→ Instructions for the task: In full and without alteration, give the listing again.

→ Data provided:

+ + + + + + +

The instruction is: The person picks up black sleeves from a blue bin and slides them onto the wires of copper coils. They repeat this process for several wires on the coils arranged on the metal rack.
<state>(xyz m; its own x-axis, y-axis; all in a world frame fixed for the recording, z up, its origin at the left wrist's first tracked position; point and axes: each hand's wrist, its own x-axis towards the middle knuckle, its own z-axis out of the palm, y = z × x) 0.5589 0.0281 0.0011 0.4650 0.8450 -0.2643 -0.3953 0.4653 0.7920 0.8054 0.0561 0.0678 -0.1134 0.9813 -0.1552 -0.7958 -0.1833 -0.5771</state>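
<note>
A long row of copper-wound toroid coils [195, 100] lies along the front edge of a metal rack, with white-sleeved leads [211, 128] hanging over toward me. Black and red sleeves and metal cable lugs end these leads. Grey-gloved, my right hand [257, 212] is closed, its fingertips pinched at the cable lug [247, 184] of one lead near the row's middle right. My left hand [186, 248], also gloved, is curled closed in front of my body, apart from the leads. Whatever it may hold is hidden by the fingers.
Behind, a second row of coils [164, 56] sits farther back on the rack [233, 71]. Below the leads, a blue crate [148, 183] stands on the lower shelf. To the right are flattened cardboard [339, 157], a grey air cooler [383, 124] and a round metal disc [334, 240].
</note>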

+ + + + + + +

→ Written response:
The instruction is: The person picks up black sleeves from a blue bin and slides them onto the wires of copper coils. They repeat this process for several wires on the coils arranged on the metal rack.
<state>(xyz m; its own x-axis, y-axis; all in a world frame fixed for the recording, z up, its origin at the left wrist's first tracked position; point and axes: each hand's wrist, its own x-axis towards the middle knuckle, its own z-axis out of the palm, y = z × x) 0.5589 0.0281 0.0011 0.4650 0.8450 -0.2643 -0.3953 0.4653 0.7920 0.8054 0.0561 0.0678 -0.1134 0.9813 -0.1552 -0.7958 -0.1833 -0.5771</state>
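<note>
A long row of copper-wound toroid coils [195, 100] lies along the front edge of a metal rack, with white-sleeved leads [211, 128] hanging over toward me. Black and red sleeves and metal cable lugs end these leads. Grey-gloved, my right hand [257, 212] is closed, its fingertips pinched at the cable lug [247, 184] of one lead near the row's middle right. My left hand [186, 248], also gloved, is curled closed in front of my body, apart from the leads. Whatever it may hold is hidden by the fingers.
Behind, a second row of coils [164, 56] sits farther back on the rack [233, 71]. Below the leads, a blue crate [148, 183] stands on the lower shelf. To the right are flattened cardboard [339, 157], a grey air cooler [383, 124] and a round metal disc [334, 240].
</note>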

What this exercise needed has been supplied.